■ Instructions to follow ■
Please give the data again exactly, with no line dropped.
--------------------
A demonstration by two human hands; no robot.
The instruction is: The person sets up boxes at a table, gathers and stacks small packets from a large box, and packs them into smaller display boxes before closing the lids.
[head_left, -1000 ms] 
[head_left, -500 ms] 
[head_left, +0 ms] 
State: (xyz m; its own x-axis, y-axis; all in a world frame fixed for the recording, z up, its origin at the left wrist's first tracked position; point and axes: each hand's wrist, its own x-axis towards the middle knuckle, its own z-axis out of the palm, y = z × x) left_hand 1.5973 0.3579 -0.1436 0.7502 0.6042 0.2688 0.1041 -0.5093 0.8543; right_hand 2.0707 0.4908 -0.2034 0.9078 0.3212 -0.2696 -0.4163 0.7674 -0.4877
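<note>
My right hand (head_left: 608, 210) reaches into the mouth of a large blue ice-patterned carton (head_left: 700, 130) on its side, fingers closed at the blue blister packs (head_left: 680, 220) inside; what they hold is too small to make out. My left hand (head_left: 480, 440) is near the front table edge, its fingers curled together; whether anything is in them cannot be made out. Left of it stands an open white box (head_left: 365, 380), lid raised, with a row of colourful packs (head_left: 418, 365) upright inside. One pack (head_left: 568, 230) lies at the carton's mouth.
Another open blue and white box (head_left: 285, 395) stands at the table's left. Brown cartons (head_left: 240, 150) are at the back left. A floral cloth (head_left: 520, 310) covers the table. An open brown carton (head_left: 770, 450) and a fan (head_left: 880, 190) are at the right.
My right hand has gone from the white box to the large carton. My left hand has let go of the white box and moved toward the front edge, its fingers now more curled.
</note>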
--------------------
■ Written response ■
A demonstration by two human hands; no robot.
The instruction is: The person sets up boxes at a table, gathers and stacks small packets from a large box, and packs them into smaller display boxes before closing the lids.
[head_left, -1000 ms] 
[head_left, -500 ms] 
[head_left, +0 ms] 
State: (xyz m; its own x-axis, y-axis; all in a world frame fixed for the recording, z up, its origin at the left wrist's first tracked position; point and axes: each hand's wrist, its own x-axis towards the middle knuckle, its own z-axis out of the palm, y = z × x) left_hand 1.5973 0.3579 -0.1436 0.7502 0.6042 0.2688 0.1041 -0.5093 0.8543; right_hand 2.0707 0.4908 -0.2034 0.9078 0.3212 -0.2696 -0.4163 0.7674 -0.4877
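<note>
My right hand (head_left: 608, 210) reaches into the mouth of a large blue ice-patterned carton (head_left: 700, 130) on its side, fingers closed at the blue blister packs (head_left: 680, 220) inside; what they hold is too small to make out. My left hand (head_left: 480, 440) is near the front table edge, its fingers curled together; whether anything is in them cannot be made out. Left of it stands an open white box (head_left: 365, 380), lid raised, with a row of colourful packs (head_left: 418, 365) upright inside. One pack (head_left: 568, 230) lies at the carton's mouth.
Another open blue and white box (head_left: 285, 395) stands at the table's left. Brown cartons (head_left: 240, 150) are at the back left. A floral cloth (head_left: 520, 310) covers the table. An open brown carton (head_left: 770, 450) and a fan (head_left: 880, 190) are at the right.
My right hand has gone from the white box to the large carton. My left hand has let go of the white box and moved toward the front edge, its fingers now more curled.
</note>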

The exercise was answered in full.